La sociedad no iba a tomar ningún riesgo, y él lo sabía, incluso estaba de su
parte.
Se
hallaba enfermo, quizás había heredado el spleen de un romántico tardío y no
había podido alcanzar la cura, por más esfuerzo que hubiera entregado en cada
libro que había escrito hasta entonces, nada podía librarlo de aquella potencia
imperiosa, por el contrario. En cada párrafo terminado sentía que el virus de la
procrastinación se propagaba rápidamente por todo su ser. Y fue así como poco a
poco, se fueron postergando las entregas de sus capítulos a sus editores, fue
así como su antigua máquina de escribir se convirtió en un monstruoso artefacto
de suplicio, donde misteriosamente sus dedos no se atrevían siquiera a rozar.

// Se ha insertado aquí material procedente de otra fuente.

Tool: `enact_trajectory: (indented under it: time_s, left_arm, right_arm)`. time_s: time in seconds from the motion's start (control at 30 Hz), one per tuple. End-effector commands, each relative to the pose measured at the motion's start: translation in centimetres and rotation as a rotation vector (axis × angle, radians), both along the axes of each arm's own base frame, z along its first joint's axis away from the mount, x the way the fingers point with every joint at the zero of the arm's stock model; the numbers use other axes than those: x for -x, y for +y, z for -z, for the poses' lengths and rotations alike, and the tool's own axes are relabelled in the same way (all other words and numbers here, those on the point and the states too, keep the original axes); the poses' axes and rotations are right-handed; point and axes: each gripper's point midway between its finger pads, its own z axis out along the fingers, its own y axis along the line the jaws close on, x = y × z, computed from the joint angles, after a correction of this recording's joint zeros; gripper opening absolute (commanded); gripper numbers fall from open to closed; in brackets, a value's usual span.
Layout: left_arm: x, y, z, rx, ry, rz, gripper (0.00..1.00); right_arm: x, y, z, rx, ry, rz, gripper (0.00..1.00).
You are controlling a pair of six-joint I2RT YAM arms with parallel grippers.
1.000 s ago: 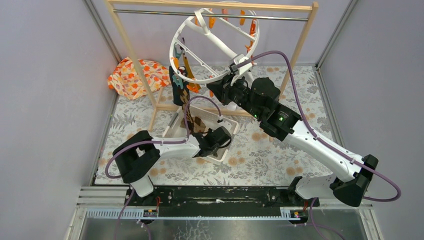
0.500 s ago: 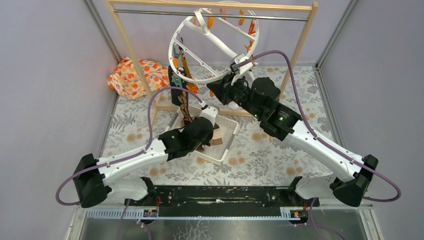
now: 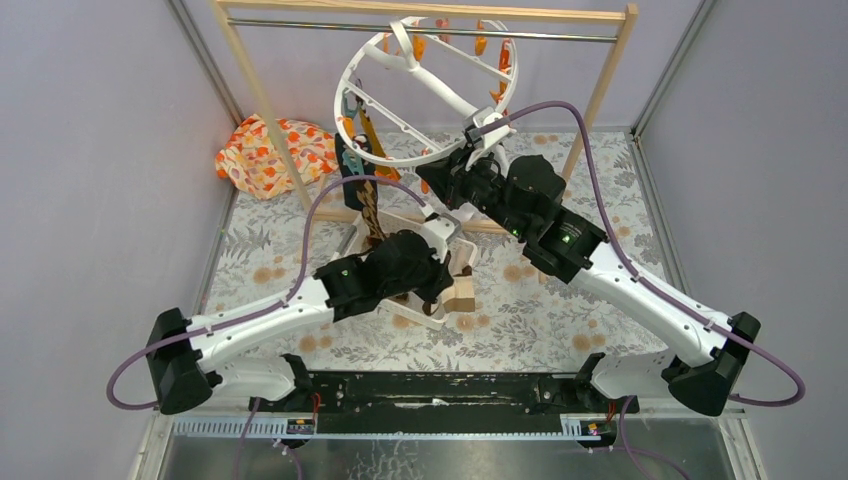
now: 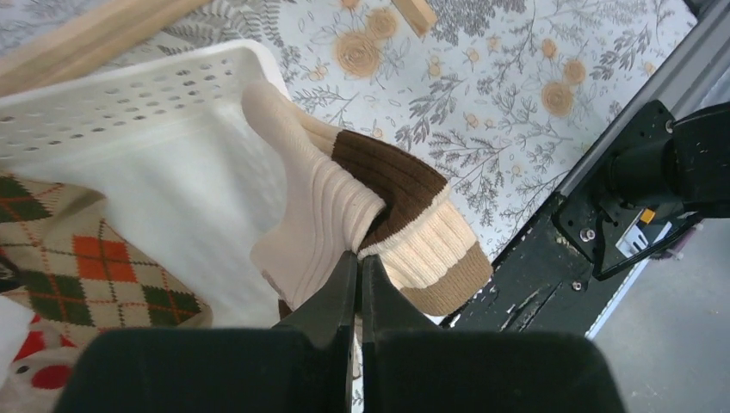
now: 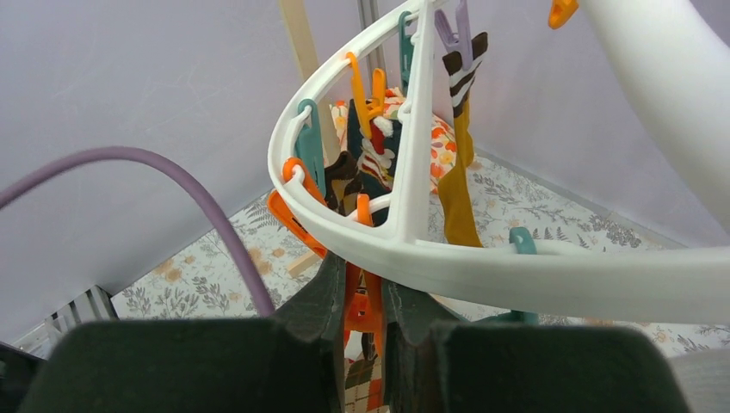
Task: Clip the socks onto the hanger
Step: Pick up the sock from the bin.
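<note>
wrist cams only: left gripper (image 4: 359, 262) pinches beige sock (image 4: 325, 194); right gripper (image 5: 361, 284) prob. clamps clip (image 5: 360, 308).

Left arm (image 3: 270, 320), right arm (image 3: 640, 290): white links, black joints, purple cables (image 5: 112, 156); left claw (image 4: 360, 284), right claw (image 5: 365, 297) dark

frame (image 3: 258, 98): wood, upright at the back of the mat; steel rod (image 3: 300, 24) just under the top bar
bundle (image 3: 265, 155): orange-flowered cloth, back-left, beside the frame's left post
basket (image 4: 129, 90): white, slotted walls, just in front of the frame's base
mat (image 3: 560, 310): grey floral print, orange blooms
walls (image 3: 100, 150): plain lilac-grey
</note>
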Motion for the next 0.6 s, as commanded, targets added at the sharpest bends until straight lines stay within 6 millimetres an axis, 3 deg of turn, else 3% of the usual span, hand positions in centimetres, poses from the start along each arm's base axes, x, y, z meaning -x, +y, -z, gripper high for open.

Pretendió por un tiempo decir a la casa editorial, que estaba pasando por el
típico bloqueo que suele tener todo creador. ¡Mentira! No era así. Su mente
seguía produciendo un incontable culmen de maravillosas historias, aunque esa
fuerza magna que se había hospedado en su interior no le permitía ya, ni una
breve fuga al mundo exterior. Con los pasos las voces de reproche de Benazir se
aminoraron, las calles se difuminaron en el horizonte, y un paisaje bucólico
comenzó a materializarse, el sol se despedía tras una colina. Presa de un
extrañísimo arrebato decidió, llegar a zancadas hasta la cumbre del cerro
Catedral por donde se escurría el luctuoso astro. El viento frío enaltecía su
empeño, y parecía alentarlo en su escalada, sus miembros lucían vigorosos,
gráciles y flexibles, por un instante creyó elevarse del suelo y flotar sobre
una baja nube.
Al
llegar a la cima contempló agradecido una explayada comunidad de sosegadas
rocas. Aquel silencio, le pareció un milagroso presagio. Jamás le había dado la
merecida jerarquía a aquellos majestuosos guardianes que vigilaban la ciudad
desde la considerable altura. Emuló la postura de aquellos nobles faros grises
sin ojos y atisbó con nostalgia las primeras luces artificiales que iban
aflorando por las calles de Aiguá mientras la tarde seguía su andar por Sierra
Carapé.
Cerró
los ojos, para escuchar en la lejanía la voz interfecta de Benazir, que repetía
desconsolada:
¡Vuelve, Pietro
Quídam! ¡Vuelve, Pietro Immobile! ¡PIETRO!
Quiso
corroborar los hechos y simuló dar un paso. Fue una ilusión caduca,
profundamente inverosímil.
La
voz imaginada de Benazir fue perdiéndose con la noche hasta confundirse con la
algarabía mortecina que se ahogaba allá lejos, en el valle, mientras el eco de
un lenguaje pedernal ascendía por la cresta, que parecía corear aquel fragmento
grabado hoy para siempre en su memoria marmórea. Se sintió tranquilo,
flemático, arrullado por el canto de aquellos espíritus pétreos, que desde
tiempos remotos habían esperado su inevitable regreso.